## ACTIVITY
Print every line of the listing exactly, please.

===== EXCERPTED DATA =====

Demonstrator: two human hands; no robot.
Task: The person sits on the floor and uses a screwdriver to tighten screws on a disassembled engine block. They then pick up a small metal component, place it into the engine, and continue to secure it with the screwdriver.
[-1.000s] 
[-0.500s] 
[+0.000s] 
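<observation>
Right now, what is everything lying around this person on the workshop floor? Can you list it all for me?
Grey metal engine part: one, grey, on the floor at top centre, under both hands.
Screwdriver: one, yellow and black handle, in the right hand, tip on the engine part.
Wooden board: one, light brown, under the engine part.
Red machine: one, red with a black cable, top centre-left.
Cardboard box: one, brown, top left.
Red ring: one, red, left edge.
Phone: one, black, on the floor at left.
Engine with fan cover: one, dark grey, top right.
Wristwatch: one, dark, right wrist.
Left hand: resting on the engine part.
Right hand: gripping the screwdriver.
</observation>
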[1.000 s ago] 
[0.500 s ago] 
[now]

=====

## ANSWER TO THIS PROBLEM
Demonstrator: two human hands; no robot.
Task: The person sits on the floor and uses a screwdriver to tighten screws on a disassembled engine block. They then pick up a small metal component, place it into the engine, and continue to secure it with the screwdriver.
[-1.000s] 
[-0.500s] 
[+0.000s] 
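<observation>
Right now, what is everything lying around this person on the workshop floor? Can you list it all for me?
Grey metal engine part: one, grey, on the floor at top centre, under both hands.
Screwdriver: one, yellow and black handle, in the right hand, tip on the engine part.
Wooden board: one, light brown, under the engine part.
Red machine: one, red with a black cable, top centre-left.
Cardboard box: one, brown, top left.
Red ring: one, red, left edge.
Phone: one, black, on the floor at left.
Engine with fan cover: one, dark grey, top right.
Wristwatch: one, dark, right wrist.
Left hand: resting on the engine part.
Right hand: gripping the screwdriver.
</observation>
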[1.000 s ago] 
[0.500 s ago] 
[now]

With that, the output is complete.